Biden officials provided a classified briefing on the aerial objects to senators on Tuesday, prompting some Republican lawmakers to call on Biden to address the nation about the incidents.

The White House this week said its leading theory was that the three unmanned objects were benign and harmless. Top U.S. officials said that companies and other entities sometimes send objects into high altitude for reasons that are not nefarious, including research.

Even so, they said, they decided to shoot down the objects because they posed a “reasonable” threat to civilian aircraft.

Biden officials also said the detection of the Chinese surveillance balloon last month — and the discovery that at least three such balloons had flown over the United States undetected during the Trump administration — made them realize they had been missing certain slow-moving objects, prompting the military to adjust its radar to better detect such items. That adjustment could explain, at least in part, why the three additional objects were identified in recent days.

Biden’s handling of the alleged Chinese surveillance aircraft has prompted sharp criticism from some Republicans, complaints that could increase with the recent revelation that U.S. military and intelligence agencies had been tracking the Chinese craft for nearly a week by the time it crossed into American airspace last month.

The balloon was first detected over Alaska before eventually making its way over the continental United States, where it flew over much of the country before the U.S. military shot it down off the Atlantic coast.

Biden said he ordered the military to bring down the balloon — which officials said had a payload roughly the size of three school buses — as soon as it was deemed safe.
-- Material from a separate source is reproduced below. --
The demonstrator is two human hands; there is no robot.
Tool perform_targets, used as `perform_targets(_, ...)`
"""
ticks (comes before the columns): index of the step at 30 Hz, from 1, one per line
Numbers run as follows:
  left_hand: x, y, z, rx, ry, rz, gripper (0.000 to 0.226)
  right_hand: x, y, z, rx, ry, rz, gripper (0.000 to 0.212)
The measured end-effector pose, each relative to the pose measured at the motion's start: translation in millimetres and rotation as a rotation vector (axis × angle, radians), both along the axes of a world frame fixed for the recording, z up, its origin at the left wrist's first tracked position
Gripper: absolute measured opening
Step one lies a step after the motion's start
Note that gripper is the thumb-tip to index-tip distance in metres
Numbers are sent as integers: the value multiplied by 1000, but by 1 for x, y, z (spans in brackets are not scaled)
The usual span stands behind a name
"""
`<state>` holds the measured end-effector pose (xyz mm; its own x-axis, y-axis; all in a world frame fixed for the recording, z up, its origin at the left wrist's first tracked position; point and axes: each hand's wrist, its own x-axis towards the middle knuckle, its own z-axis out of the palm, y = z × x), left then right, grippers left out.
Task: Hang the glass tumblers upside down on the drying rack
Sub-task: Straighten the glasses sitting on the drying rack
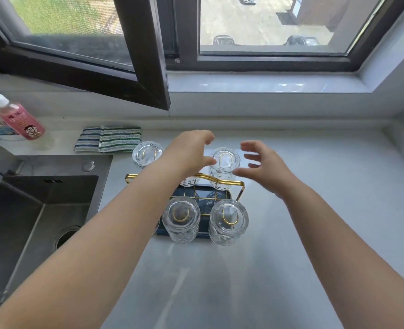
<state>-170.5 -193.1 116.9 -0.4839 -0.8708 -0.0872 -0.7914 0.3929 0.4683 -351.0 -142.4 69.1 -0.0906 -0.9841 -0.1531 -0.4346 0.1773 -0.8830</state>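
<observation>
Tumbler point(224, 166) sits inverted on rack point(229, 182) between both spread, empty hands.

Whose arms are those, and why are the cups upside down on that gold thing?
The arms belong to a person wearing a camera on their head, so this one picture looks down as they would. The gold thing is a drying rack on a grey counter beside a sink. Glass cups sit upside down on its prongs so water drips out; four show clearly, like this far cup, and another peeks from behind the left arm. The left hand and right hand are open on either side of it, holding nothing. A striped cloth lies behind.
</observation>
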Motion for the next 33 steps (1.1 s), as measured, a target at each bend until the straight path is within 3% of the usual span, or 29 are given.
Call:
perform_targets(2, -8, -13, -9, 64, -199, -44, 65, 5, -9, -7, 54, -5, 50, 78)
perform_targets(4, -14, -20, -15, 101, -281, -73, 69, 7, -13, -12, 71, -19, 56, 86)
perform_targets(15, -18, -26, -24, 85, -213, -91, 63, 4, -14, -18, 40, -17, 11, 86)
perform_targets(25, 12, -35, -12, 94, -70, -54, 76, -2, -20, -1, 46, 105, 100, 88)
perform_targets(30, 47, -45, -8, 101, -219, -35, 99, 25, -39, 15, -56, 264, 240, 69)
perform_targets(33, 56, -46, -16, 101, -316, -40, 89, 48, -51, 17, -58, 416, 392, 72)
That was determined to be once the balloon reached airspace over open water, minimizing the risk that falling debris could pose to people on the ground.

But GOP lawmakers argued that the administration should have prevented the Chinese surveillance craft from flying over the United States to begin with. U.S. officials have said they do not think the balloon was able to gather information that could not have been acquired in other ways, such as using spy satellites, and that they were able to gather valuable information about China’s spy balloon program by observing the aircraft.